Arthur J. Gallagher (AJG), a US insurance brokerage and risk management firm, is mailing breach notifications to about 33,000 individuals whose data was affected by a ransomware attack in September.
“Working with the cybersecurity and forensic specialists to determine what may have happened and what information may have been affected, we determined that an unknown party accessed or acquired data contained within certain segments of our network between June 3, 2020, and September 26, 2020,” AJG said.
AJG is one of the world’s largest insurance brokers. Its operations are carried out in 49 countries, and it has over 33,300 employees.
While AJG didn’t disclose the details of the attack, it noted that the attackers gained unauthorized access to various systems and collected sensitive information.
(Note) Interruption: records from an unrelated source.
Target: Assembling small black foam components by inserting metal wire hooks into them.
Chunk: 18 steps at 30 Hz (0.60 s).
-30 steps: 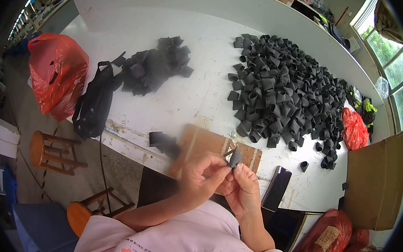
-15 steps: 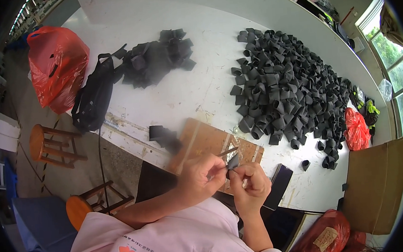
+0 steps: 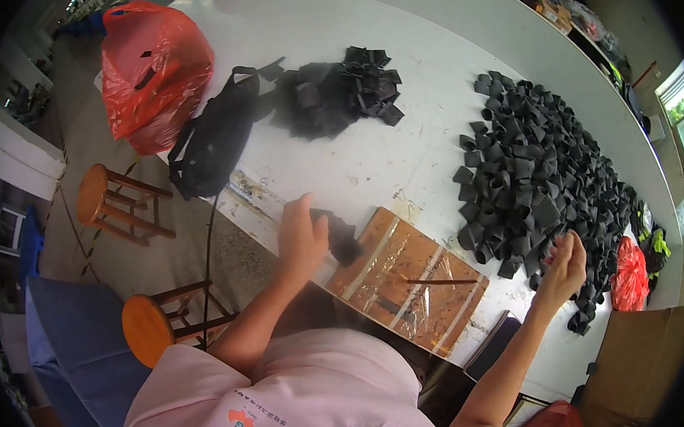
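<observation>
Hands split: left hand rests on small black pieces at table edge, grip unclear, prob. dropping one off. Right hand, fingers curled, reaches big black pile; next move needs one piece pinched free w/o dragging neighbours.

Far across the white tabletop from my brown taped cardboard sheet, a red plastic bag bulges at the edge, a black fabric bag just beside it. Two round wooden stools stand on the floor left of the sheet.
</observation>
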### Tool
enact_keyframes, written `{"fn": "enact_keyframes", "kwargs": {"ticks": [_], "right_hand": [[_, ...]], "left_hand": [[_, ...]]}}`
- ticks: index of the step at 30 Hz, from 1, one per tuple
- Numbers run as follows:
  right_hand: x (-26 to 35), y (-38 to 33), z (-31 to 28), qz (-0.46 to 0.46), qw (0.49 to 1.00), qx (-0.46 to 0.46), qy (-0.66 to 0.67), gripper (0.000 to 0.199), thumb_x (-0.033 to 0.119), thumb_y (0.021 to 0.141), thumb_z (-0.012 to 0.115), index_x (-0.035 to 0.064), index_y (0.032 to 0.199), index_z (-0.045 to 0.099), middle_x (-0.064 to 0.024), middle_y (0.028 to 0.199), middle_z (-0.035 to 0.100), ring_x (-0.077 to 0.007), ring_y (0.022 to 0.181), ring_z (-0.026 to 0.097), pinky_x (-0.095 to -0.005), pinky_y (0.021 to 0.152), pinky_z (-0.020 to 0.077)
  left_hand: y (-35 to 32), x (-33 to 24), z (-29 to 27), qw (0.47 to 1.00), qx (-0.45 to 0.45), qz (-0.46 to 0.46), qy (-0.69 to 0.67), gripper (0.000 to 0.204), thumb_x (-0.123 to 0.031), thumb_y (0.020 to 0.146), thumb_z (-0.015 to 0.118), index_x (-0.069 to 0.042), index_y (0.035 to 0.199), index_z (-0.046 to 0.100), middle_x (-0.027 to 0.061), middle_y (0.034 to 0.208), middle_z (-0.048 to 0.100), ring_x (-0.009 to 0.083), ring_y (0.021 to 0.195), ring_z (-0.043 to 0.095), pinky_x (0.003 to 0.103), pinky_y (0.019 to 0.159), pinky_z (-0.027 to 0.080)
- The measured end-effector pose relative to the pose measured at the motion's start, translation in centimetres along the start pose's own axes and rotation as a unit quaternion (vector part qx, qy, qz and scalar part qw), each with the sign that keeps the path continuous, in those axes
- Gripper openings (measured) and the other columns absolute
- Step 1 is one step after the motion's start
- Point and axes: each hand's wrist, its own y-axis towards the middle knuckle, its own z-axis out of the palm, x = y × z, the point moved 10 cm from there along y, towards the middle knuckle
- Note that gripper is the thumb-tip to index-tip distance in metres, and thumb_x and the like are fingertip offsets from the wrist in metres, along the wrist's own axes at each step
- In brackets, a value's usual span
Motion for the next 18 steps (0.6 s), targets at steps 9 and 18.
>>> {"fn": "enact_keyframes", "kwargs": {"ticks": [9, 18], "right_hand": [[1.7, -16.5, 6.0, -0.002, 0.936, 0.349, 0.046, 0.014, 0.01, 0.082, 0.056, -0.0001, 0.072, 0.057, -0.0014, 0.059, 0.051, -0.0073, 0.051, 0.044, -0.0229, 0.046, 0.0332], [1.7, -19.0, 9.4, 0.308, 0.827, 0.382, 0.275, 0.016, 0.013, 0.08, 0.063, 0.0004, 0.09, 0.062, -0.0057, 0.072, 0.061, -0.0096, 0.058, 0.053, -0.0205, 0.053, 0.0432]], "left_hand": [[1.6, 3.6, 1.1, 0.997, 0.058, 0.043, 0.022, 0.009, -0.002, 0.073, 0.06, -0.001, 0.076, 0.052, 0.0105, 0.068, 0.054, 0.0266, 0.065, 0.054, 0.035, 0.059, 0.042], [-4.2, -12.1, 3.5, 0.803, 0.375, -0.125, -0.445, 0.013, -0.008, 0.086, 0.05, 0.001, 0.095, 0.054, 0.0057, 0.077, 0.059, 0.0075, 0.067, 0.054, 0.023, 0.061, 0.044]]}}
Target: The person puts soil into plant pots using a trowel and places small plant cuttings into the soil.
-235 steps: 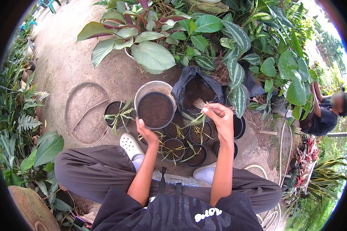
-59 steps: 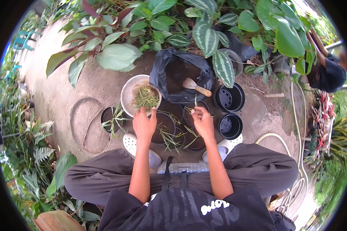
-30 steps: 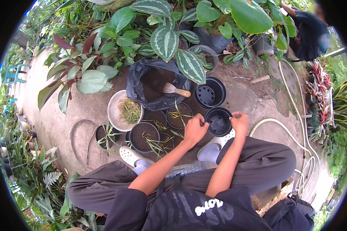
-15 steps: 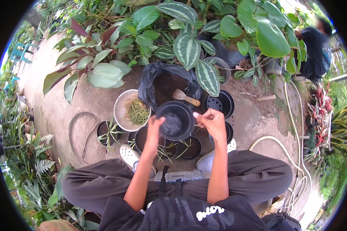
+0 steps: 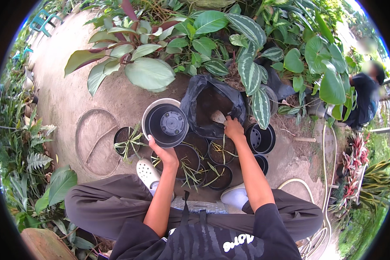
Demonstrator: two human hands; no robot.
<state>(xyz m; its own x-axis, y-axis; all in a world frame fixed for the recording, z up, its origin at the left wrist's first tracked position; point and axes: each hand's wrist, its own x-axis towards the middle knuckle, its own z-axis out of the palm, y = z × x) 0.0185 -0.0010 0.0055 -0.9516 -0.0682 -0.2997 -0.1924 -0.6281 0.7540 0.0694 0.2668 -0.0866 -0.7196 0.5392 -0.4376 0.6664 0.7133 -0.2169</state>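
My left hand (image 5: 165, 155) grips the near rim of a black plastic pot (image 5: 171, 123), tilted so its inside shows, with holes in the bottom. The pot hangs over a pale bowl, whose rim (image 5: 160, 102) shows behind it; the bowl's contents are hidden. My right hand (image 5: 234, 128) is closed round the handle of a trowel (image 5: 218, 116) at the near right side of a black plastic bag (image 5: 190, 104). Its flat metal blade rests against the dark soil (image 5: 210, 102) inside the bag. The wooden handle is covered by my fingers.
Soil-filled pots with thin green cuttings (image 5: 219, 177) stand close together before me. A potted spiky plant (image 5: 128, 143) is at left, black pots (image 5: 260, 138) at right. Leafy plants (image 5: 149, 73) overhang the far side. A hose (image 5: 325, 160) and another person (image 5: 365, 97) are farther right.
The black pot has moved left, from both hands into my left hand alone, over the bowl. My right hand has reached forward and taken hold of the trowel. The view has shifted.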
The types of information that was stored on compromised systems include: “Social Security number or tax identification number, driver’s license, passport or other government identification number, date of birth, username and password, employee identification number, financial account or credit card information, electronic signature, medical treatment, claim, diagnosis, medication or other medical information, health insurance information, medical record or account number, and biometric information.”
AJG said that it only suffered limited damage from the ransomware attack.
“We promptly took all of our global systems offline as a precautionary measure, initiated response protocols, launched an investigation, engaged the services of external cybersecurity and forensics professionals, and implemented our business continuity plans to minimize disruption to our customers,” AJG said.
As required by law, AJG has notified data regulatory authorities and all potentially impacted individuals.
Due to an incident involving the unauthorized disclosure of certain personal information, Gallagher is providing free credit monitoring services to the affected individuals.
Troy Mursch, the chief research officer of Bad Packets, said that they had two F5 BIG-IP servers that were vulnerable to CVE-2020-5902 prior to the attack.
At the moment, it is unknown what ransomware gang was behind this attack. There are more than 20 different ransomware operations that are known to first steal data from victims’ and only then deploy their malware.